DATA 624 - Homework 5
Shoshana Farber
Mar 3, 2024
Exercise 8.1
Consider the the number of pigs slaughtered in Victoria, available in
the aus_livestock dataset.
- Use the
ETS()function to estimate the equivalent model for simple exponential smoothing. Find the optimal values of \(\alpha\) and \(\ell_0\), and generate forecasts for the next four months.
# filter for Victorian pigs
victorian_pigs <- aus_livestock |>
filter(Animal == 'Pigs', State == 'Victoria')
victorian_pigs |>
autoplot(Count)
There is no apparent trend or seasonality.
# fit model
fit <- victorian_pigs |>
model(ETS(Count ~ error("A") + trend("N") + season("N")))
# find optimal alpha and level
report(fit)## Series: Count
## Model: ETS(A,N,N)
## Smoothing parameters:
## alpha = 0.3221247
##
## Initial states:
## l[0]
## 100646.6
##
## sigma^2: 87480760
##
## AIC AICc BIC
## 13737.10 13737.14 13750.07The optimal values are:
- \(\alpha\) = 0.32
- \(\ell_0\) = 100646.6
Let’s forecast for the next four months.
#forecast next four months
fc <- fit |>
forecast(h = 4)
fc## # A fable: 4 x 6 [1M]
## # Key: Animal, State, .model [1]
## Animal State .model Month Count .mean
## <fct> <fct> <chr> <mth> <dist> <dbl>
## 1 Pigs Victoria "ETS(Count ~ error(\"A\") +… 2019 Jan N(95187, 8.7e+07) 95187.
## 2 Pigs Victoria "ETS(Count ~ error(\"A\") +… 2019 Feb N(95187, 9.7e+07) 95187.
## 3 Pigs Victoria "ETS(Count ~ error(\"A\") +… 2019 Mar N(95187, 1.1e+08) 95187.

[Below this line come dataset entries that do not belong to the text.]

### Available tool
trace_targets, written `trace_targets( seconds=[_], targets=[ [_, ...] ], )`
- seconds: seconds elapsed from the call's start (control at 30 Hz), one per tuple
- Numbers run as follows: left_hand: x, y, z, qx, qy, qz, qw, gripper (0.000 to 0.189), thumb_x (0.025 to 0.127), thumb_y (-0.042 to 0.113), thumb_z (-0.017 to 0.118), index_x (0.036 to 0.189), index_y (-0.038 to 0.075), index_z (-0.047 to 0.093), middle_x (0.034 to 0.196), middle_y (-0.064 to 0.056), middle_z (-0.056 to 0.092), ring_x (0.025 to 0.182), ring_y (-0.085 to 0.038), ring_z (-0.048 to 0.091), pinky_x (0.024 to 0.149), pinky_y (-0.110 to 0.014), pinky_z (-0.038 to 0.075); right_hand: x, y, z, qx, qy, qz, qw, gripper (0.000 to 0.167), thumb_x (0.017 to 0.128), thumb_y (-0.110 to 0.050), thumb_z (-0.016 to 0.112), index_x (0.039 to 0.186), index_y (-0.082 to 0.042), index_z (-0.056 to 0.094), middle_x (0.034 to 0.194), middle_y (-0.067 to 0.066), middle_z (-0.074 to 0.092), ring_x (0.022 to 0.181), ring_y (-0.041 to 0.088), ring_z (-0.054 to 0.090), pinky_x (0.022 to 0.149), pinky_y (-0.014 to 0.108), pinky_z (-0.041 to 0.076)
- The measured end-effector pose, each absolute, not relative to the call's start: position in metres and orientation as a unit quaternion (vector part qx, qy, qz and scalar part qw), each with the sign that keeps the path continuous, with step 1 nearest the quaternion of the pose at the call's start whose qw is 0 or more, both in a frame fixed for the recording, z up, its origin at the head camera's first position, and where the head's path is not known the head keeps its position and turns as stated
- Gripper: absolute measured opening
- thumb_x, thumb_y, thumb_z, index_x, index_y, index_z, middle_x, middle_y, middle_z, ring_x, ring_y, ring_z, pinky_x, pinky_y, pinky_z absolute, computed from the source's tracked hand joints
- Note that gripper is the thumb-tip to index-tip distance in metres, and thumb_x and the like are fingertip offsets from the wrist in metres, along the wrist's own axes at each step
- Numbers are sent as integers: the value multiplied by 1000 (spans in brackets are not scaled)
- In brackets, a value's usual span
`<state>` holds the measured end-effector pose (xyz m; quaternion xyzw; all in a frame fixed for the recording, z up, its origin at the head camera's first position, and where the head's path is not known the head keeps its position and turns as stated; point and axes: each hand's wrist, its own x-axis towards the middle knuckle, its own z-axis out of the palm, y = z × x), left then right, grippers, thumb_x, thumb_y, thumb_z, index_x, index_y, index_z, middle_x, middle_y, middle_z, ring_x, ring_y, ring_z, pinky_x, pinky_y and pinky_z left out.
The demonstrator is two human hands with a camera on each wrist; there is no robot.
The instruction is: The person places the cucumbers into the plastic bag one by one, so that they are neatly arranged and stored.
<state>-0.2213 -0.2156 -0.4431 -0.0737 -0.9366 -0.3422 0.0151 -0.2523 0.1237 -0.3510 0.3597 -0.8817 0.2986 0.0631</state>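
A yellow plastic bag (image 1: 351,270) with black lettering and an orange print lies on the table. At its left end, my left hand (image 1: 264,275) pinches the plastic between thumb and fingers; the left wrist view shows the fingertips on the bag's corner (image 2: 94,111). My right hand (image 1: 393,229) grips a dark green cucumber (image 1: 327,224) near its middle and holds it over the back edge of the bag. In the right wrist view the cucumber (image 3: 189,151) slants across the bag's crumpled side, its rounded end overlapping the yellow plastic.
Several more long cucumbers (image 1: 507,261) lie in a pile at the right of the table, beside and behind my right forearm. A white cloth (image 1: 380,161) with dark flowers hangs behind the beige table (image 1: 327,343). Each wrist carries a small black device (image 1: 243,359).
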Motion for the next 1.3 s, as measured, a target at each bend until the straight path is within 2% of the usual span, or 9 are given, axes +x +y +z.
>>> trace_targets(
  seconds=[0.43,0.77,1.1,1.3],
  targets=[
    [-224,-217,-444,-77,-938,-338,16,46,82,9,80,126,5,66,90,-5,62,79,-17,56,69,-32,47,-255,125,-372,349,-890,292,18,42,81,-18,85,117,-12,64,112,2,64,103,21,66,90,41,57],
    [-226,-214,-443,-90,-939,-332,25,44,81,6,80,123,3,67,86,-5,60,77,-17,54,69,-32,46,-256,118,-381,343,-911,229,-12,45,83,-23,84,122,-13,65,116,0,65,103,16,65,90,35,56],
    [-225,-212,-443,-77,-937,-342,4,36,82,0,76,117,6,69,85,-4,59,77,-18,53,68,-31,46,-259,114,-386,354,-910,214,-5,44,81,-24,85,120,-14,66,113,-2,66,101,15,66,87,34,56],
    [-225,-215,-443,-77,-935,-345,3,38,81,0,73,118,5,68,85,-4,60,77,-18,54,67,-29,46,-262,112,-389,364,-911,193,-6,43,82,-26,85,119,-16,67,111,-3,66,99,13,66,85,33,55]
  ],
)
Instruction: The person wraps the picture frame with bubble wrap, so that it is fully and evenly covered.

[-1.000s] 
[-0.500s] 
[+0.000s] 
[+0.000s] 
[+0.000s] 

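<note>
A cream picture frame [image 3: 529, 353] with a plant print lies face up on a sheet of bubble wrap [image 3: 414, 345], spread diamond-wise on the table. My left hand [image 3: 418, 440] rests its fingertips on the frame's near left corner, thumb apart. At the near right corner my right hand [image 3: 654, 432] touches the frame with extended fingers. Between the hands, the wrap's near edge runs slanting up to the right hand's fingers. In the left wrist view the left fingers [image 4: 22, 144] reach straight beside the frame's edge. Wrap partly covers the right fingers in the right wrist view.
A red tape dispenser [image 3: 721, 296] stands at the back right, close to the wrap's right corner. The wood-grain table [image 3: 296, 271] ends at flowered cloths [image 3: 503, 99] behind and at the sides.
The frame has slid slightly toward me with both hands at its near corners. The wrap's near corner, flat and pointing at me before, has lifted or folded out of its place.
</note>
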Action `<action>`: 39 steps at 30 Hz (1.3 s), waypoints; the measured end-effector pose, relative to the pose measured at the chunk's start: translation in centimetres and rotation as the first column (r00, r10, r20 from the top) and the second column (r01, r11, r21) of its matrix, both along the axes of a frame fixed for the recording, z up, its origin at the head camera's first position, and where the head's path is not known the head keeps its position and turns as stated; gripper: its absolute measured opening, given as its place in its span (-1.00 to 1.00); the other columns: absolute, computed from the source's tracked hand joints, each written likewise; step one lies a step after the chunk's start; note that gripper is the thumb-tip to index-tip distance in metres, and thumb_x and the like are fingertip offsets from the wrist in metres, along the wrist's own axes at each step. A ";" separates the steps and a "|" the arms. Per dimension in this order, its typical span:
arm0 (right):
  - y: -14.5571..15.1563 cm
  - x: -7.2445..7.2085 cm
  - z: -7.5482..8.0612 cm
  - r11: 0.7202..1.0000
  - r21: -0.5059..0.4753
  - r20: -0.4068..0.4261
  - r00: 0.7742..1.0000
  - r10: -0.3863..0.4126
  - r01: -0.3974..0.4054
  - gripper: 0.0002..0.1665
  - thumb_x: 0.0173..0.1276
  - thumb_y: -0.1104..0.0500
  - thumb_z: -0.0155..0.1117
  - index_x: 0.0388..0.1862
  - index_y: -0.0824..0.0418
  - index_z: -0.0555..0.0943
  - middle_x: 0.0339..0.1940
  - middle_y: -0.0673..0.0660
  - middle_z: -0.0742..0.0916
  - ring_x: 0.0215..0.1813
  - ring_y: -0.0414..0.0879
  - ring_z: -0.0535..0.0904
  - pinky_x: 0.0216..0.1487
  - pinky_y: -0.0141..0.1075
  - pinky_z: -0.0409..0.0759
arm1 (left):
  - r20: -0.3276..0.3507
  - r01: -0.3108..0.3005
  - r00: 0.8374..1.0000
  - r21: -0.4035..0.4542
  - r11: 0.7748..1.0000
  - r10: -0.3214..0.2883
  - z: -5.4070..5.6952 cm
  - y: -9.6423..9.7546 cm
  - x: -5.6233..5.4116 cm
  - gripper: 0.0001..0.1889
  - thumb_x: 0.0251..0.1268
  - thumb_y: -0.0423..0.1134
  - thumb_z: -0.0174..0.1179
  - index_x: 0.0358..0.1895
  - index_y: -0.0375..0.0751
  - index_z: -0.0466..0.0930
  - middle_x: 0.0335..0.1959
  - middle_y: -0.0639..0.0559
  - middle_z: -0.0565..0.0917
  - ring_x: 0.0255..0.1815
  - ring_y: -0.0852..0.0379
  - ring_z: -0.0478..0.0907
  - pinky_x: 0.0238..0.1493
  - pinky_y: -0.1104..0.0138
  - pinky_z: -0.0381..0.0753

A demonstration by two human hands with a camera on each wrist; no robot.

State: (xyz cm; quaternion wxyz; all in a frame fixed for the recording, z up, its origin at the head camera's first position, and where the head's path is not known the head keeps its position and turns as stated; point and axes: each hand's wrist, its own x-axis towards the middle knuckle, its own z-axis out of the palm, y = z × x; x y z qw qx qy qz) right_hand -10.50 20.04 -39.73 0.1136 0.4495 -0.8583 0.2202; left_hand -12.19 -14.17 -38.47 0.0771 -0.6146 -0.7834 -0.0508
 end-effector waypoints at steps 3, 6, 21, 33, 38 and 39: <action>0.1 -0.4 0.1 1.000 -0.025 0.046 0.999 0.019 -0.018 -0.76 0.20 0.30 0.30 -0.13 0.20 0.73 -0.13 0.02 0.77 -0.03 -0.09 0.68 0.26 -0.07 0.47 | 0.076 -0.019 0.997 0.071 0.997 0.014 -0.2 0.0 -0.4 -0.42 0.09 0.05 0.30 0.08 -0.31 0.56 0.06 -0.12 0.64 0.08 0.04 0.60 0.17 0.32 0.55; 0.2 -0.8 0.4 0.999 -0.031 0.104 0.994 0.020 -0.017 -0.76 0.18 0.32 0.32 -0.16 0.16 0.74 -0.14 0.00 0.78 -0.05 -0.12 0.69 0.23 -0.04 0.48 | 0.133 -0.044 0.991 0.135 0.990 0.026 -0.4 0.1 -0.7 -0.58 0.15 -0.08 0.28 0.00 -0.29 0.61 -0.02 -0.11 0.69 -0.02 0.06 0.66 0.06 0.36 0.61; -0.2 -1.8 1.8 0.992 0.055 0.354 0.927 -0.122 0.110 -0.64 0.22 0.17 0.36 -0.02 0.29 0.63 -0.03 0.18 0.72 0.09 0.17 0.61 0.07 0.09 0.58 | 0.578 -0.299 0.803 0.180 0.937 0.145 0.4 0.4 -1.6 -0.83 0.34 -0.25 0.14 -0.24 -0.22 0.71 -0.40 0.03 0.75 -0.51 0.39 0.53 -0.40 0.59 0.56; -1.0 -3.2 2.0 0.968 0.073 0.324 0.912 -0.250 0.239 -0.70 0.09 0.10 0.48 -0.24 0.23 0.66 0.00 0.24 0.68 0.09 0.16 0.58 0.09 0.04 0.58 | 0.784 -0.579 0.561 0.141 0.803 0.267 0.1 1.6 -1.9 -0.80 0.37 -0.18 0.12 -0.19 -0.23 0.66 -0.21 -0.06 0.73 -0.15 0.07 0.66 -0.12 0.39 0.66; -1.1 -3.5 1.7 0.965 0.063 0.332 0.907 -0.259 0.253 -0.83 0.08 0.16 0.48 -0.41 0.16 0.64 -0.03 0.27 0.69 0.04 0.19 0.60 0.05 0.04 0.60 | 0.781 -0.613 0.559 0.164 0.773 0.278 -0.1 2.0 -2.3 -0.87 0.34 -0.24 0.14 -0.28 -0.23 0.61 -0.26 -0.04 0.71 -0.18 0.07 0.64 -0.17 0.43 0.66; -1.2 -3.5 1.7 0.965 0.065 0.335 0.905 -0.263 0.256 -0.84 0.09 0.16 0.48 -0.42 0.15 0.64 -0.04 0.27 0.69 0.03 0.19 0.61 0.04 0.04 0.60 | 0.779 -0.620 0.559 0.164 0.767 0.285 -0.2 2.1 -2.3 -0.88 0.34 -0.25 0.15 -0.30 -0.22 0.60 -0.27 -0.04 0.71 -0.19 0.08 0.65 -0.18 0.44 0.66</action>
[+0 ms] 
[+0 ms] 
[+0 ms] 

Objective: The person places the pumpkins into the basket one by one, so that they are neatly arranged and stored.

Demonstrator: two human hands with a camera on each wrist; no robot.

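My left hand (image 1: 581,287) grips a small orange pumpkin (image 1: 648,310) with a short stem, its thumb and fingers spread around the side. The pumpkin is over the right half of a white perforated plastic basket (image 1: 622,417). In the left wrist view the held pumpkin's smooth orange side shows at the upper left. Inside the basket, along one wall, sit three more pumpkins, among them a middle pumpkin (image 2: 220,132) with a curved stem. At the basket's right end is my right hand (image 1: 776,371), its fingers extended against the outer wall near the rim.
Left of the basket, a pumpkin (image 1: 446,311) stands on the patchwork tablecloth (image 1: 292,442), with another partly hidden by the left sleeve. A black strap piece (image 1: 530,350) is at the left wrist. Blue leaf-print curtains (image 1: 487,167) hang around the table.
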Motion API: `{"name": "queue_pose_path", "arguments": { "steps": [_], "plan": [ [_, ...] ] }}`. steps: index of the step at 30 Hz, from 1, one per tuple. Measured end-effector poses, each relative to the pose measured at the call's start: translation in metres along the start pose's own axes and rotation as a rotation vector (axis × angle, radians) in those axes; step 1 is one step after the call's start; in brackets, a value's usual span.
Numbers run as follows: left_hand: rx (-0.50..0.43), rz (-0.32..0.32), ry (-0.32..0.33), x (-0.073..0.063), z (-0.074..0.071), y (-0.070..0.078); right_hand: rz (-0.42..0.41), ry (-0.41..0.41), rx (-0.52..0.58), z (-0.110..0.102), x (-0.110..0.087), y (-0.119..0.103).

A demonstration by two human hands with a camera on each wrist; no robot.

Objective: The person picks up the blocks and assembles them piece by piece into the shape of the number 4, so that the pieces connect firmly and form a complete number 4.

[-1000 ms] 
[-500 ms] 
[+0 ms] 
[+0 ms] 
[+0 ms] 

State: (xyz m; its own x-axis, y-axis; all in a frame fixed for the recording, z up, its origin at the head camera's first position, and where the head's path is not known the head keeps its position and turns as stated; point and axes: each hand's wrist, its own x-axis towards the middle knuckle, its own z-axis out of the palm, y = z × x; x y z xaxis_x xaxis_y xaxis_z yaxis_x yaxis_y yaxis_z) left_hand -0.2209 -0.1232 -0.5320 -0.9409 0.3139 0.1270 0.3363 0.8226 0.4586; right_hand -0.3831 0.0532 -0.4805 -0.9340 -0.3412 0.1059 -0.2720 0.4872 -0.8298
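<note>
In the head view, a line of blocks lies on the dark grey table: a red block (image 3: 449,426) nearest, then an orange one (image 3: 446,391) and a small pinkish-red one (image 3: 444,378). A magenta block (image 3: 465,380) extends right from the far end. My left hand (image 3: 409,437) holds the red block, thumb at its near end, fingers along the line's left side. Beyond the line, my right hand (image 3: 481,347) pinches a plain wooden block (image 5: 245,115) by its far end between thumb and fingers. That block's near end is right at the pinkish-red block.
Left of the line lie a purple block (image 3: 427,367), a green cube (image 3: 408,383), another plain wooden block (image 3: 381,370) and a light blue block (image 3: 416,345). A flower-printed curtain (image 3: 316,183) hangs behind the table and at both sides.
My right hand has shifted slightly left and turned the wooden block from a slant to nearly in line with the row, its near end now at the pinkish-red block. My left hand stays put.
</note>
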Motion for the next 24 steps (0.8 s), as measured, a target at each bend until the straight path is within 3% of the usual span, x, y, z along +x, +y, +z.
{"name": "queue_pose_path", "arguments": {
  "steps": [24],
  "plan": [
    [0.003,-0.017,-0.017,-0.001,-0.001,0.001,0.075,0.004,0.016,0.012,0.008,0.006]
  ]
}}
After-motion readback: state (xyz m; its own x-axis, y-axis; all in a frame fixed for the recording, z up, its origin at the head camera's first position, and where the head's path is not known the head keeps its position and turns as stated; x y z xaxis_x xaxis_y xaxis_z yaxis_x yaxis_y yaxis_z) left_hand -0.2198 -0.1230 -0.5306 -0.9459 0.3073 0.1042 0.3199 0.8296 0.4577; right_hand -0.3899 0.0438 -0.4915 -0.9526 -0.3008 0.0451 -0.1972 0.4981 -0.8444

## 4 Pigs Victoria "ETS(Count ~ error(\"A\") +… 2019 Apr N(95187, 1.1e+08) 95187.fc |>
autoplot(victorian_pigs) +
labs(title = "Four Month Forecast Victorian Pigs Slaughter")
- Compute a 95% prediction interval for the first forecast using \(\hat{y} \pm 1.96s\) where \(s\) is the is the standard deviation of the residuals. Compare your interval with the interval produced by R.
# manually calculate
s <- sd(residuals(fit)$.resid)
first_forecast <- fc$.mean[1]
lower_bound <- first_forecast - 1.96 * s
upper_bound <- first_forecast + 1.96 * s
lower_bound## [1] 76871.01upper_bound## [1] 113502.1# R interval
r_interval <- fc |>
head(1) |>
hilo(95)
r_interval[['95%']]## <hilo[1]>
## [1] [76854.79, 113518.3]95The manually calculated 95% prediction interval is [76871.01, 113502.1]. This is slightly smaller than the R produced interval of [76854.79, 113518.3].
Exercise 8.5
Data set global_economy contains the annual Exports from
many countries. Select one country to analyse.
- Plot the Exports series and discuss the main features of the data.
# filter for United States
united_states <- global_economy |>
filter(Country == 'United States')
united_states |>
autoplot(Exports) +
labs(title = 'United States Exports', x = 'Year')
There is no apparent trend or seasonality. The number of exports has roughly increased, with several extreme dips.
- Use an ETS(A,N,N) model to forecast the series, and plot the forecasts.
ANN <- united_states |>
filter(!is.na(Exports)) |>
model(ETS(Exports ~ error("A") + trend("N") + season("N")))
ann_fc <- ANN |>
forecast(h = 5)
ann_fc |>
autoplot(united_states) +
labs(title = 'United States Exports Five Year Forecast (ANN)')
- Compute the RMSE values for the training data.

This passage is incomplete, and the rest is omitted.